LLM360 · shauryr · Jun 1, 2026 · May 29, 2026 · Jun 1, 2026
diff --git a/src/eval/general/data_eng_prompt.txt b/src/eval/general/data_eng_prompt.txt
@@ -24,7 +24,7 @@ Treat the run as a chain of falsifiable experiments — each iteration must buil
 - \`python dataset_audit.py --data-path <jsonl>\` — **mandatory** hard gate. Fails on test-set contamination or low diversity.
 - \`python train_sft.py --data-path <jsonl> --output-dir experiments/exp_<N>/final_model\` — locked recipe. Whitelisted args only: \`--data-path\`, \`--output-dir\`, \`--max-steps\`, \`--seed\`. (\`$MODEL_TO_TRAIN\` is fixed; no \`--base-model\` flag.)
 - \`python publish_experiment.py --exp-dir experiments/exp_<N>/ [--data-sources "..."] [--promoted | --audit-failed]\` — appends one row to \`$SHARED_LOG_CSV\` and to \`experiments/index.csv\`.
-- \`python evaluate.py --model-path <path> --limit 5 --max-tokens 512\` — small qualitative probe. **Do not use this to optimize against the test set.** Delete the resulting metrics file before publishing so it never enters the archive.
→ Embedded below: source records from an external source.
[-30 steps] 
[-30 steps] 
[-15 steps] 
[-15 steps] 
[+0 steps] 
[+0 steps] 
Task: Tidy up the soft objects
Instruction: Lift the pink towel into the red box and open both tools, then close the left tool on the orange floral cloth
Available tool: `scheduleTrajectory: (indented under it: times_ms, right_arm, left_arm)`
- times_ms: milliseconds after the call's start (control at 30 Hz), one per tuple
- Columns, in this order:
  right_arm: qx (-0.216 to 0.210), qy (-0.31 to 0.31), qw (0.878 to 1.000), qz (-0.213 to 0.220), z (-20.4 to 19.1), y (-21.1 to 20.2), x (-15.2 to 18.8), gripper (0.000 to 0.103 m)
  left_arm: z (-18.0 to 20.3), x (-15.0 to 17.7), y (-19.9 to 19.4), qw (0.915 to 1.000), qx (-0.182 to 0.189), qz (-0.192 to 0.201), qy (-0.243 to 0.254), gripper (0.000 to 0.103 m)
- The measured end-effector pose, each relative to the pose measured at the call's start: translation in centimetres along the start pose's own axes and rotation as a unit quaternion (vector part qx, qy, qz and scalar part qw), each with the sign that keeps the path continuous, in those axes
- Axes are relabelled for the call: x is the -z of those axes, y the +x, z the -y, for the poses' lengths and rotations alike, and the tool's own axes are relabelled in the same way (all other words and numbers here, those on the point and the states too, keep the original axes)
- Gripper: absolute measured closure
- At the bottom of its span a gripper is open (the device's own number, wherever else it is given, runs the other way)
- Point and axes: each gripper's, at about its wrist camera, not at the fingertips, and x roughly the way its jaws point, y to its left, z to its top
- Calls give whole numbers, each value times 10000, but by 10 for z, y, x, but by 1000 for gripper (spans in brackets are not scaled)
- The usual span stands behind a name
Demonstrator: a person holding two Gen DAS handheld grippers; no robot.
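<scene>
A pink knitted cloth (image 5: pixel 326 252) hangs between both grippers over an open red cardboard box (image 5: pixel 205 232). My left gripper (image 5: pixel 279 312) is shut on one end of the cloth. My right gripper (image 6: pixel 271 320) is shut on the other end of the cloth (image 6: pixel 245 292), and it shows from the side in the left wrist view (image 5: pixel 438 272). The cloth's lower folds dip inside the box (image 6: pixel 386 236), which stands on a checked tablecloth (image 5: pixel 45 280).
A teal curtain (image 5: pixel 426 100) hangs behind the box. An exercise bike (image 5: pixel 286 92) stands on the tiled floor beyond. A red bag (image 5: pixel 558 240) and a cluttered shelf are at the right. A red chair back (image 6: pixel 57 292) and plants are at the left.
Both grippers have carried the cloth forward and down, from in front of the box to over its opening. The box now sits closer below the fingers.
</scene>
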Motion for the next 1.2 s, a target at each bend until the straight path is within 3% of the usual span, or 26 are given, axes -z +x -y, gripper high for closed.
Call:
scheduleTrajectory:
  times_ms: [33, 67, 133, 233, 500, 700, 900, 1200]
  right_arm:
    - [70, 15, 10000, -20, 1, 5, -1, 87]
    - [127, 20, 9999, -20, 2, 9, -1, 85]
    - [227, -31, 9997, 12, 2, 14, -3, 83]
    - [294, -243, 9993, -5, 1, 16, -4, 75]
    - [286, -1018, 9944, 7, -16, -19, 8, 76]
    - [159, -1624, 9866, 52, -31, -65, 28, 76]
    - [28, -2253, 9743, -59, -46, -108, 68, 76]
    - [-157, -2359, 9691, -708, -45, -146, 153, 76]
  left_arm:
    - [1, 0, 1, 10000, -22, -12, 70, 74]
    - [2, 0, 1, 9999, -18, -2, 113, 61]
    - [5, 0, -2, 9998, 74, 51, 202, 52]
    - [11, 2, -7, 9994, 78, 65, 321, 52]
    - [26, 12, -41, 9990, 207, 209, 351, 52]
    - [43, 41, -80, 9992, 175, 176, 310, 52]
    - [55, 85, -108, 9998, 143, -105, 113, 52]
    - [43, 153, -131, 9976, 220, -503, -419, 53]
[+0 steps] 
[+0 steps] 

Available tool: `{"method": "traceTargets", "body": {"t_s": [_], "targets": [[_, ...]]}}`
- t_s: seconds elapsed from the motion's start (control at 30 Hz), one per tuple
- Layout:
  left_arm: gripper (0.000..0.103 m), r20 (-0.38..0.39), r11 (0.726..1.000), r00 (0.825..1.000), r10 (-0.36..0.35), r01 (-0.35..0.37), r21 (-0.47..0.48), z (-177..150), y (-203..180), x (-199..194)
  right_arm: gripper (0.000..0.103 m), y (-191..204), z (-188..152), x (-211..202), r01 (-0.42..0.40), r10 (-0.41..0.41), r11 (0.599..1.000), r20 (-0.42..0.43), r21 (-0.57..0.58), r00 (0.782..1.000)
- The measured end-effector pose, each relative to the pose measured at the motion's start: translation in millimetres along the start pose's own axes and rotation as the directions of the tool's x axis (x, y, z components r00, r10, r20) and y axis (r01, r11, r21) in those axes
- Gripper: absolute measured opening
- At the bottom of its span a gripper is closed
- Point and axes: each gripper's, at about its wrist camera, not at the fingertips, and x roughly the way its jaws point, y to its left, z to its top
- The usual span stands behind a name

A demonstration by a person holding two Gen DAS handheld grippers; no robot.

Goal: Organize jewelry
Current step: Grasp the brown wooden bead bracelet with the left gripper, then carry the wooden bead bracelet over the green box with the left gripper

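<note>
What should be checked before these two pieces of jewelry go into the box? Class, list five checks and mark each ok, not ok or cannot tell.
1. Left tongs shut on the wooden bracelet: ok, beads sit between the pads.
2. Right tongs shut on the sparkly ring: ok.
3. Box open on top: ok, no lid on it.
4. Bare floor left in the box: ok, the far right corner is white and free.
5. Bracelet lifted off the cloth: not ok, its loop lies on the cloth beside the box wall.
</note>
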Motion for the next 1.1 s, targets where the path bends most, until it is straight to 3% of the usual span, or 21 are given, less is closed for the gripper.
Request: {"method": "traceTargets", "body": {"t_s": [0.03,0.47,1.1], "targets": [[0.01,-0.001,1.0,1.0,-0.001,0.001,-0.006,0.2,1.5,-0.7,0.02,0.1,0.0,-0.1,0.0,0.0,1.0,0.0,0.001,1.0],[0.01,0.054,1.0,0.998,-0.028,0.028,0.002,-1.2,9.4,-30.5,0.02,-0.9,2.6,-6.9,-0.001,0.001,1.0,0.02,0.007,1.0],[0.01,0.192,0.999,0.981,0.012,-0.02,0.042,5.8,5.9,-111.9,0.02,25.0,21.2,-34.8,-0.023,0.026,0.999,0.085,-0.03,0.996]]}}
+- \`bash eval.sh --model-path <path> --limit 5 --max-tokens 512\` — small qualitative probe. **Always invoke the scorer via \`bash eval.sh\` (a thin wrapper that forwards all args to \`evaluate.py\`); calling \`python evaluate.py\` directly loses \`/opt/env/local/bin\` from PATH under codex's \`bash -lc\` and you'll hit \`vllm: command not found\`.** **Do not use this to optimize against the test set.** Delete the resulting metrics file before publishing so it never enters the archive.
 
 ## Teacher vLLM endpoint (for synthetic data)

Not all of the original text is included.